Assigned task –
Could you copy every line in the listing below that has the word "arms"?

Data below –
= Beginning of Section =

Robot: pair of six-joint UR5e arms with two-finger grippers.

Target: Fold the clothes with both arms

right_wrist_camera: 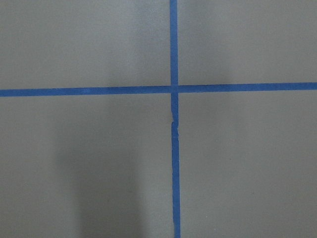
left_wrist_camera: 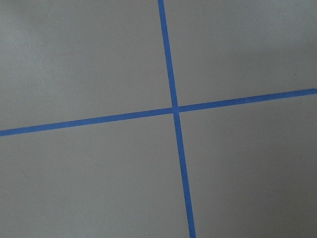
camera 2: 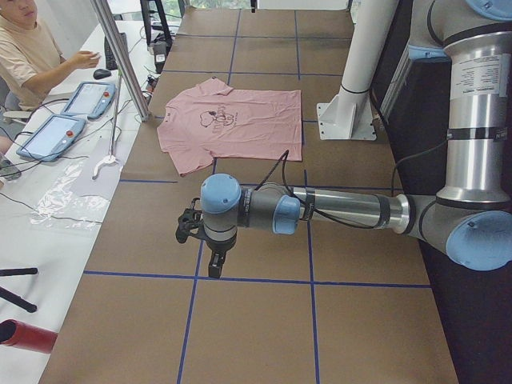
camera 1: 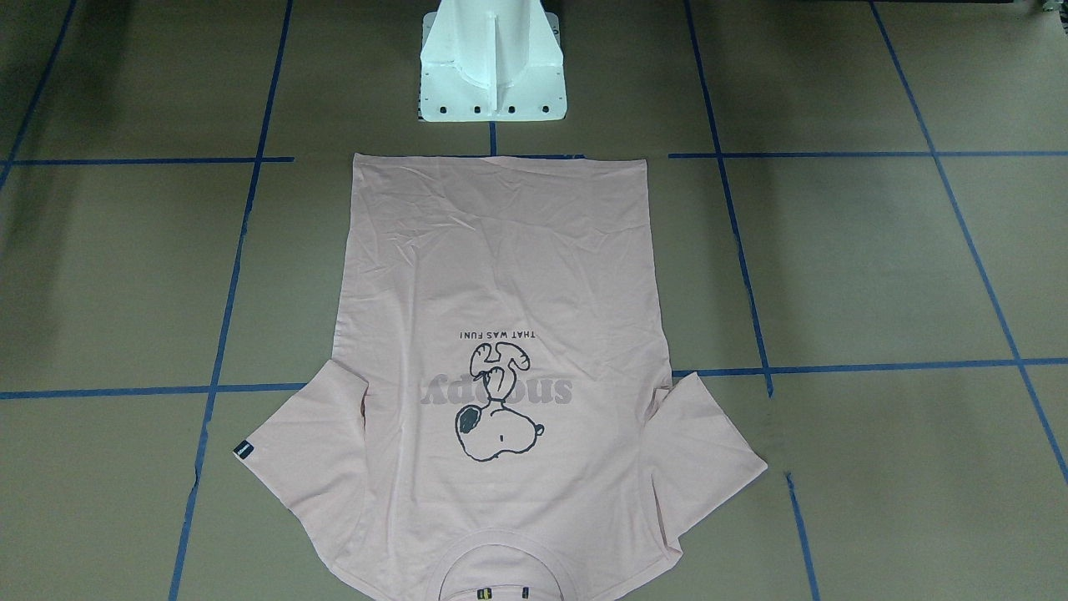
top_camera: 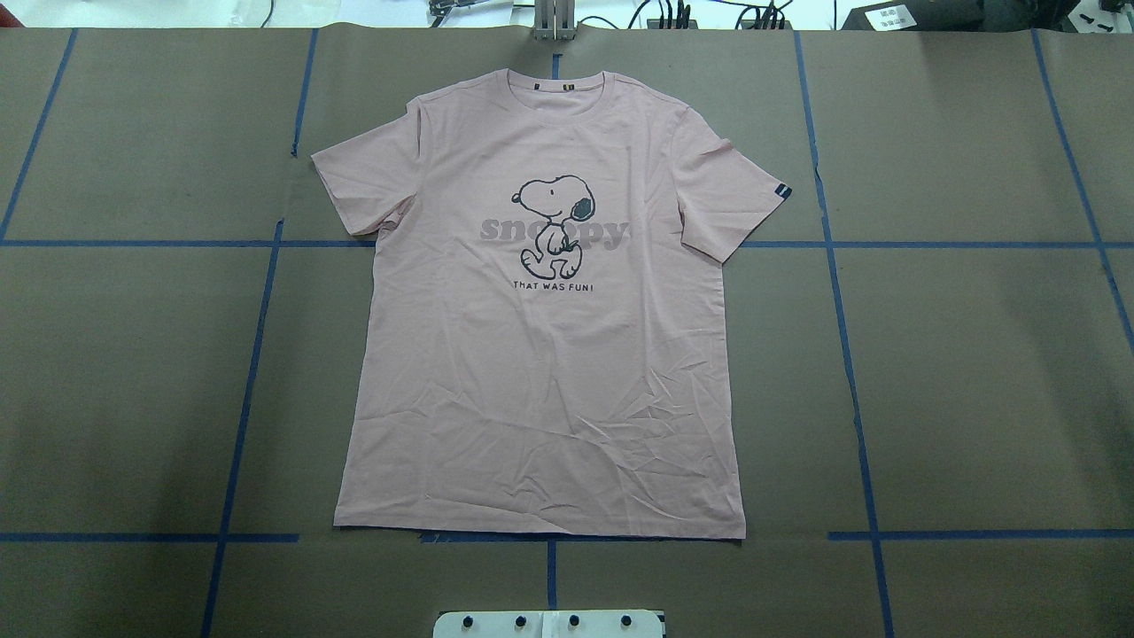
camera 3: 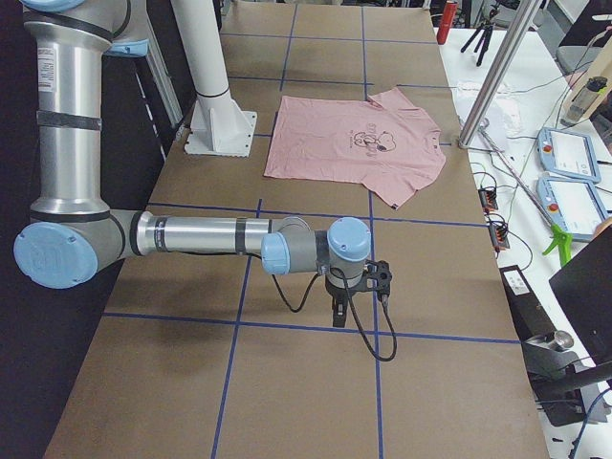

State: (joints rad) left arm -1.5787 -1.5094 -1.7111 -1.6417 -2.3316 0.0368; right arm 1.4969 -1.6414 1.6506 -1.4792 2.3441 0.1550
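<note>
The pale pink Snoopy T-shirt [top_camera: 549,372] lies flat and print up at mid-table [top_camera: 974,372]. In the overhead view its collar is at 12 o'clock, its hem at 6 and its sleeves toward 10 and 2. It looks like thin, soft jersey, lightly creased near the hem. The left pincer [camera 2: 214,270] and right pincer [camera 3: 338,317] hang well apart from it over blue tape [left_wrist_camera: 173,109]. I cannot tell whether either is apart or together. To start well, I'd have both pinch matching edges and lift evenly.

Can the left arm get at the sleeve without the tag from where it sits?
Probably yes. The left gripper hangs above the table on that side of the T-shirt, and no view shows anything between it and the plain sleeve, which lies flat.
</note>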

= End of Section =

Solution to the exercise –
Robot: pair of six-joint UR5e arms with two-finger grippers.
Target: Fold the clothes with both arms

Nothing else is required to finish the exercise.